### [TASK GOAL]
In the data that follows, find the line with "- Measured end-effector"; transcribe it, every later line up to the one with "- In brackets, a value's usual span", and that line as well, exactly and with no others.
(INFORMATION SUPPLIED)
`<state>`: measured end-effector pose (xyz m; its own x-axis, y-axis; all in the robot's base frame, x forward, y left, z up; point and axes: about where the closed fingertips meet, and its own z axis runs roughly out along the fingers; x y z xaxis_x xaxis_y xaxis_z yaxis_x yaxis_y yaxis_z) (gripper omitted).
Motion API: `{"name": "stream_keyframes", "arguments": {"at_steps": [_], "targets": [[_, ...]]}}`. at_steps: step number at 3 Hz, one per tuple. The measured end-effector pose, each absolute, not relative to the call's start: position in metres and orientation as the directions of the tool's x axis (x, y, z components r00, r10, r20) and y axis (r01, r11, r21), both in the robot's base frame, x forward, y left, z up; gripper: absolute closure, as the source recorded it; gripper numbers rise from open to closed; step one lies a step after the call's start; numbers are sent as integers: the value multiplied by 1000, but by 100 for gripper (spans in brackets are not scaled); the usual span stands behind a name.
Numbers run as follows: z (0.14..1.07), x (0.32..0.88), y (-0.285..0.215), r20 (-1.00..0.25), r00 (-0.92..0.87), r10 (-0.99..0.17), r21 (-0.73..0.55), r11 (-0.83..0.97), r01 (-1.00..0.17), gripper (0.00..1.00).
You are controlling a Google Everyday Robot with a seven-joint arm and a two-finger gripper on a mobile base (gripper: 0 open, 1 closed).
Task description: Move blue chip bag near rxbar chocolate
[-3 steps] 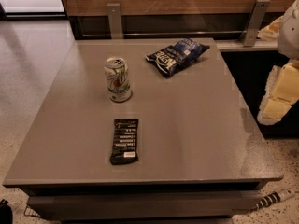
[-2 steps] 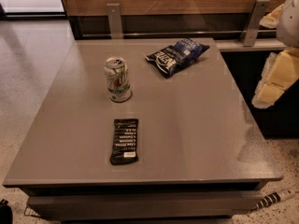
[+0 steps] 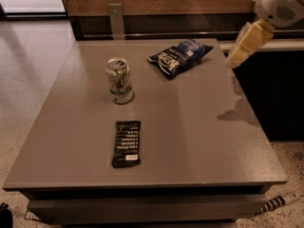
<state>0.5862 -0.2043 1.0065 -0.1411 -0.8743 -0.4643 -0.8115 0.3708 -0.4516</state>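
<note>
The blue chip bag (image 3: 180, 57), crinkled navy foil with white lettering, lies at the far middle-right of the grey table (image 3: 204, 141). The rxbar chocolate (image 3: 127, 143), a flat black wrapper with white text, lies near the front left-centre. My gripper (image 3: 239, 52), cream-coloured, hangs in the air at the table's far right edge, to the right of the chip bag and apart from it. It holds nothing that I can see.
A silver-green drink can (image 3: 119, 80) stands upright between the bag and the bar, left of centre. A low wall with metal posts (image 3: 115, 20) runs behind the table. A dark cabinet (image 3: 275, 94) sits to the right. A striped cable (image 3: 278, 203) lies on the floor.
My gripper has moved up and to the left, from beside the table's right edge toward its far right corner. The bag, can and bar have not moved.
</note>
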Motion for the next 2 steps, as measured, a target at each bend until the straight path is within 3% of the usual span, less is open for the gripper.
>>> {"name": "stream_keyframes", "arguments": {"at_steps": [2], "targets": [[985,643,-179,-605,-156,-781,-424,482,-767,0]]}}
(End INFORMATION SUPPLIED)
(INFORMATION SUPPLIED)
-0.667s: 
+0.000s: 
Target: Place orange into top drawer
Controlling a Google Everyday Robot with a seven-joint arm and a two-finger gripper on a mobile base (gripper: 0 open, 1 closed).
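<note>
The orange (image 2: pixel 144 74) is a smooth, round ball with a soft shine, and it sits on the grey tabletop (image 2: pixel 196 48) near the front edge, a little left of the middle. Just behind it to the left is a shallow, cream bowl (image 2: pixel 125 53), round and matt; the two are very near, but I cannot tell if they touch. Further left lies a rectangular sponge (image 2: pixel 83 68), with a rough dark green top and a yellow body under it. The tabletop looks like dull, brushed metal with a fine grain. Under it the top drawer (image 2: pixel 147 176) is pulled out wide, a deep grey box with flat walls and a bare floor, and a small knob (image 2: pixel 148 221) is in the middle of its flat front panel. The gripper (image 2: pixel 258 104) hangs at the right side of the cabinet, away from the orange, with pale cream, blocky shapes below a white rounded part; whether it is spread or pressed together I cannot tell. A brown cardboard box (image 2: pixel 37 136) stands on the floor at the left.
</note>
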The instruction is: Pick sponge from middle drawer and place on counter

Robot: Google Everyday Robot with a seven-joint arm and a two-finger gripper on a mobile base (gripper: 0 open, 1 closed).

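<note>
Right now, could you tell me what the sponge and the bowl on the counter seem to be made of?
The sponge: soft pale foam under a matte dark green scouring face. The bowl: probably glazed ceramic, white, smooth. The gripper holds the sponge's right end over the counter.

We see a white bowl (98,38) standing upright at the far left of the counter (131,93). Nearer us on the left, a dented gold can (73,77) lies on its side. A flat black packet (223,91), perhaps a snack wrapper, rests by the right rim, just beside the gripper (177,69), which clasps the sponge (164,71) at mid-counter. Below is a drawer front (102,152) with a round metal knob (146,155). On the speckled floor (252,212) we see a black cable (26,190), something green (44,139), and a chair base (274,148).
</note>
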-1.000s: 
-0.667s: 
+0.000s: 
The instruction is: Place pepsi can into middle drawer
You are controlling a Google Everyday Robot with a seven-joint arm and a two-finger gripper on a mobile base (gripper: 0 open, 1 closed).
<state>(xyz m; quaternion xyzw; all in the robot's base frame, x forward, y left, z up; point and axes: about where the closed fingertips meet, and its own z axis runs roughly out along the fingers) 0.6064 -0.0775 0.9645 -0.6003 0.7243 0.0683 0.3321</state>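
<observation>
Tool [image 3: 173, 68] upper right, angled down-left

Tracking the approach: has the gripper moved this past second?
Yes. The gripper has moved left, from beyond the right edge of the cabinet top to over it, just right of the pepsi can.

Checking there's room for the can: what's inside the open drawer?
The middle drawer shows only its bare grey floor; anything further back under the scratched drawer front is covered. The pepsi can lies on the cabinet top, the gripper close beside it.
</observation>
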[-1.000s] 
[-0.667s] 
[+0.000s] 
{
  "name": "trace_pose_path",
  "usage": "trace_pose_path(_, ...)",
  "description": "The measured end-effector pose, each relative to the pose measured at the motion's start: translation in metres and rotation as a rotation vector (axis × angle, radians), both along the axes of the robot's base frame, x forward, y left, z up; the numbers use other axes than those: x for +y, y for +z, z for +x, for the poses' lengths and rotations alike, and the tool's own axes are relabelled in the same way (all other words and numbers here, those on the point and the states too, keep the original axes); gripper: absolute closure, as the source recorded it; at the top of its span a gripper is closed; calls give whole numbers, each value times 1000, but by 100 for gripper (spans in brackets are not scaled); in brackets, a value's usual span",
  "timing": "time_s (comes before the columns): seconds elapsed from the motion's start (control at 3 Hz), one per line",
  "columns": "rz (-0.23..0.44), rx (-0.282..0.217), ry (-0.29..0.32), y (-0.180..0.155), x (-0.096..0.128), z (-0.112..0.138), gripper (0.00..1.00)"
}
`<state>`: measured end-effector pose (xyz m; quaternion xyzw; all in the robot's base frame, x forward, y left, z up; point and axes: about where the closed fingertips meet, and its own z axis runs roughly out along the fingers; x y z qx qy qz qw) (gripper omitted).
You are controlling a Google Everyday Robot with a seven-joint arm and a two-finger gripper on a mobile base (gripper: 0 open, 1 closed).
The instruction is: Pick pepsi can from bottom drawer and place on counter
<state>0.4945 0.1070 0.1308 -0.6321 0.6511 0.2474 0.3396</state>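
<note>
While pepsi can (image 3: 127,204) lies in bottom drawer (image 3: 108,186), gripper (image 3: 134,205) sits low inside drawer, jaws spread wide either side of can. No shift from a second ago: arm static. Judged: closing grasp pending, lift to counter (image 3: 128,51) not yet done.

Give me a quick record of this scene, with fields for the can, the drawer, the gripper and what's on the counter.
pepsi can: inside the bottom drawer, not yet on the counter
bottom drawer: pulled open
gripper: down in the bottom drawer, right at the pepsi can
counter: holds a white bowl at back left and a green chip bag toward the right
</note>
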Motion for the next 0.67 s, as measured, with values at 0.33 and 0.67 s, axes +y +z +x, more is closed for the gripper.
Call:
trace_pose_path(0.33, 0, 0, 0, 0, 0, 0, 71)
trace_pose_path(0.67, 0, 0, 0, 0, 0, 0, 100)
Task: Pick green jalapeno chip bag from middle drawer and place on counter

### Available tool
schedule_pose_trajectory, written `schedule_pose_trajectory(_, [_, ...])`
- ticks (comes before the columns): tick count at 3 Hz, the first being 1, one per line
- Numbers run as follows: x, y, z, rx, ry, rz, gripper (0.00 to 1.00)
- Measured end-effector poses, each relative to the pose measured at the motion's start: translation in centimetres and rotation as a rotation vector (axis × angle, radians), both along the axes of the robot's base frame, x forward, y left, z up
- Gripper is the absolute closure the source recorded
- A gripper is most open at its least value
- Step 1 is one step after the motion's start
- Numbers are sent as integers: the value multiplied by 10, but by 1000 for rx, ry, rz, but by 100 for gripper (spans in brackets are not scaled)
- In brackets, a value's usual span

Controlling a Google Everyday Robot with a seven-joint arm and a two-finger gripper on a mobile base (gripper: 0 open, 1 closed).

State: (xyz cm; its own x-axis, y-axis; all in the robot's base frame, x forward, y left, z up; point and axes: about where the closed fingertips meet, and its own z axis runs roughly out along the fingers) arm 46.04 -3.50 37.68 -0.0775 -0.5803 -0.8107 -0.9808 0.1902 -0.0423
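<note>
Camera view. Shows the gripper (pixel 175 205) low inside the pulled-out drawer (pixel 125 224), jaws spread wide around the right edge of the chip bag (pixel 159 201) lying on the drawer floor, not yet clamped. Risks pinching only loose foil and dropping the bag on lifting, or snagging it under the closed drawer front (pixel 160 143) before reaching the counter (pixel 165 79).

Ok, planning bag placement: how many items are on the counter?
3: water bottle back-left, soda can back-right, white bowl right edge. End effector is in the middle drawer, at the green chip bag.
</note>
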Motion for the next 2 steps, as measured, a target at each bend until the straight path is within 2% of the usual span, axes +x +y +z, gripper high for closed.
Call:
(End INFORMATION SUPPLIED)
### [RESULT OF THIS EXERCISE]
- Measured end-effector poses, each relative to the pose measured at the motion's start: translation in centimetres and rotation as a rotation vector (axis × angle, radians), both along the axes of the robot's base frame, x forward, y left, z up
- Gripper is the absolute closure the source recorded
- A gripper is most open at its least value
- Step 1 is one step after the motion's start
- Numbers are sent as integers: the value multiplied by 10, but by 1000 for rx, ry, rz, but by 100 for gripper (spans in brackets are not scaled)
- In brackets, a value's usual span

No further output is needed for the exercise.